Немногим более пары десятилетий моей жизни дали мне некоторый опыт оценивать ситуации и соответственно держаться – иногда невозмутимо, иногда быстро и горячо реагируя. Здесь же я оказался в полом недоумении и не мог представить себе, как быть и как ей ответить. К тому же примешивалось ее наивное напоминание об обещании помочь. Тут я внутренне, как говорится, завертелся словно флюгер на ветру и ответил:
––Хорошо–, не поясняя, что это могло значить. Куколка была удовлетворена, смахнула слезу, и не стала ни допытываться о моих действиях, ни рассказывать о своих дальнейших. Что было дальше –осталось мне неизвестным, и я заставил себя не звонить ей и не допытываться, проанализировав последствия, которые могли быть реализуй мы ее предложение.
Через много лет Куколка звонит мне зимой и приглашает на домашний вечер к ее однокашнице по медицинскому институту по случаю покупки ими автомобиля «Москвич» Ижевского завода. Я с удовольствием принял приглашение – и Куколку хотел увидеть, какой она стала, и вечер в незнакомой компании, наверно, врачебной – тоже, несомненно, очень интересно провести, да еще и увидеть автомобиль новой марки! В предвкушении многих удовольствий с большой тщательностью выгладил рубашку, отпарил и выгладил брюки, одел мой любимый гонконгский костюм – тройку. Ни один из костюмов латвийского или московского пошива не мог идти ни в какое сравнение гонконгским. Нашел я его в единственном экземпляре в комиссионном магазине на ул. Ленина. Увидев, пощупав, рассмотрев подробно, я был восхищен. Зашли в этот магазин мы втроем. Два знакомых инженера, встреченных случайно были страстными любителями спиртного, и вкусили напитков уже сегодня. Когда я вышел из примерочной в этом костюме, то из любопытства и для проверки их вкуса, спросил:
––Брать или не брать? – на что они дружно отрицательно замотали головами и в один голос:
––Нет, нет, брюки-то длинны, да и весь он какой-то странный.
Мотив их мне был понятен – денег на выпивку не останется, а не купит – как-нибудь уломаем. После коротких раздумий с костюмом в руках, я пошел к кассе и оплатил. В другой раз с одним из этих же товарищей возникла похожая ситуация в мебельном магазине. Предавался венгерский письменный стол из красного дерева, с двумя тумбами и многими ящиками, отделанный перламутровой инкрустацией с позолотой, по цене около 300 руб. На этот раз товарищ все же отговорил меня от покупки. Работая за простым столом на четырех ножках латвийского производства, я сожалею все годы по сегодняшний день, что не купил. Когда одевал выходной костюм, как-то менялось настроение.
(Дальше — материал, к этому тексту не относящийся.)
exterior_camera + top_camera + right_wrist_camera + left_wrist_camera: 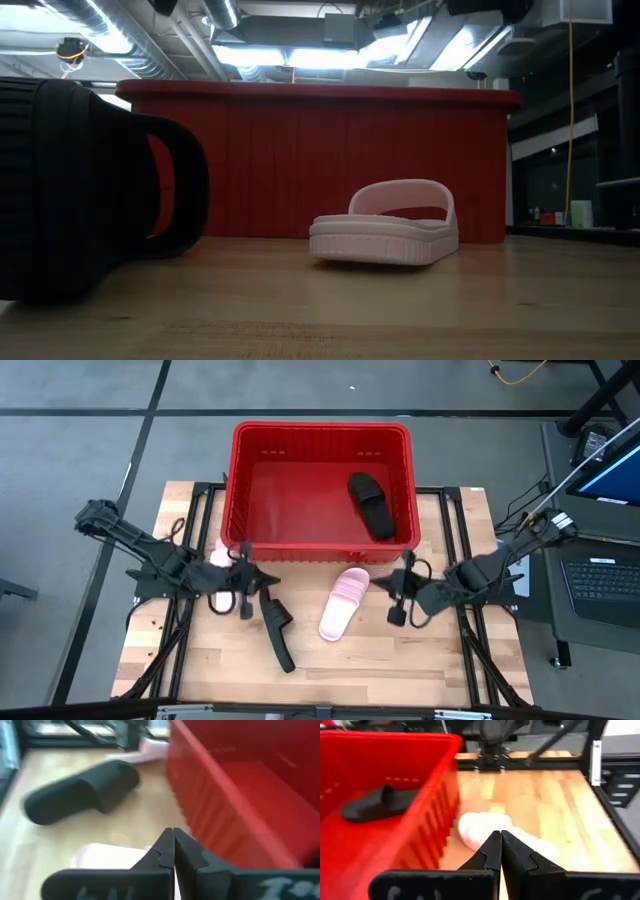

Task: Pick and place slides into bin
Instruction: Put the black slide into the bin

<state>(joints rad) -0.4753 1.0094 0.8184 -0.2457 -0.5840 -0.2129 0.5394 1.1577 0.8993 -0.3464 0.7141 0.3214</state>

Казалось лицом светлел. Глаза словно загорались, походка становилась танцующей уже от предвкушения танцев, запаха духов и волос девушек. Несомненно, форма не то, чтобы определяла теперь мое содержание, но несомненно влияла на определенные струны души. Девушки утверждают, что легкая, тонкая, но красивая одежда и туфли обязательно на высоких каблуках греют зимой лучше овчинного тулупа и сапог на меху. И я им верю. Вспоминаю Солвиту, одетую в шелковое платье, тонкие чулки и туфли на каблуке, пришедшую на первое свиданье в первые годы перестройки. Ведь она не взяла туфли для переодевания, а пришла в них. А мороз был сильный. Частный ресторан «Кавказ» согрел нас и названием, и моими рассказами о Грузии, и грузинским вином. Мороз только усилил аромат духов и волос Солвиты.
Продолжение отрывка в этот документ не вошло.